- [WORK REQUEST]
Your answer should hold only the lines from the one containing "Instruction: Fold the" through the last line below, copied exactly; pictures stay out.
:: PROVIDED MATERIAL ::
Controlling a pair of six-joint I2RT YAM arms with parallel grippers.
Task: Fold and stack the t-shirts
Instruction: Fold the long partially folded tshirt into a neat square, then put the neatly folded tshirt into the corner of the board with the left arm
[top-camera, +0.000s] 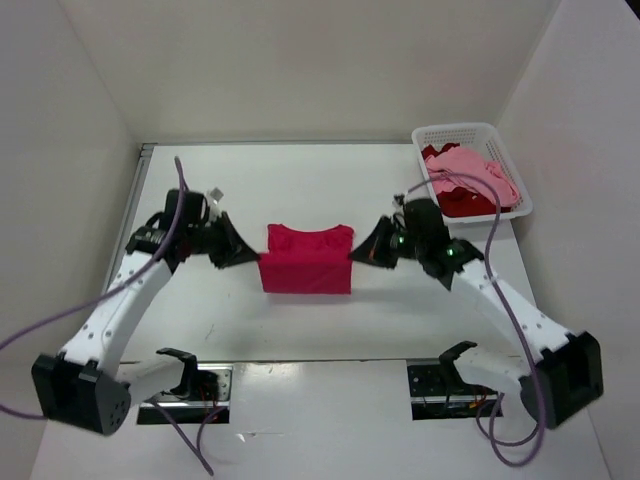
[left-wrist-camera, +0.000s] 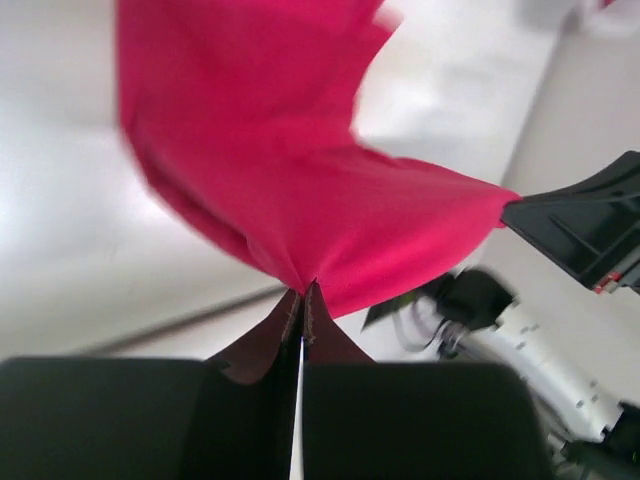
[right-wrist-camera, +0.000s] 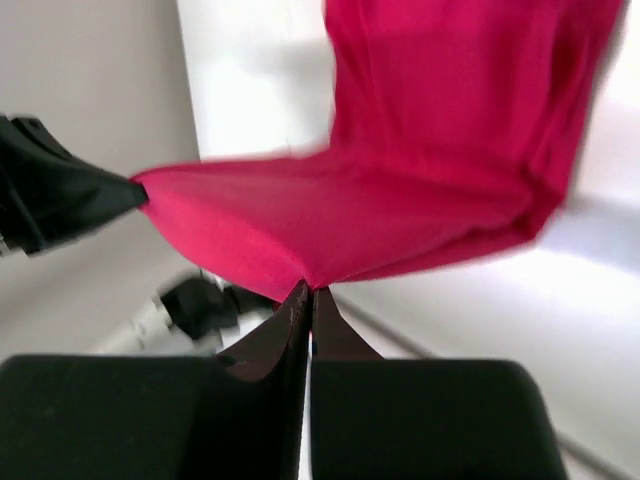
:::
- [PROBLEM SOLUTION]
Instruction: Fold the long partially folded tshirt into a neat square, then put the neatly folded tshirt into the corner of the board with the left arm
[top-camera, +0.000s] 
[left-wrist-camera, +0.000s] 
[right-wrist-camera, +0.000s] 

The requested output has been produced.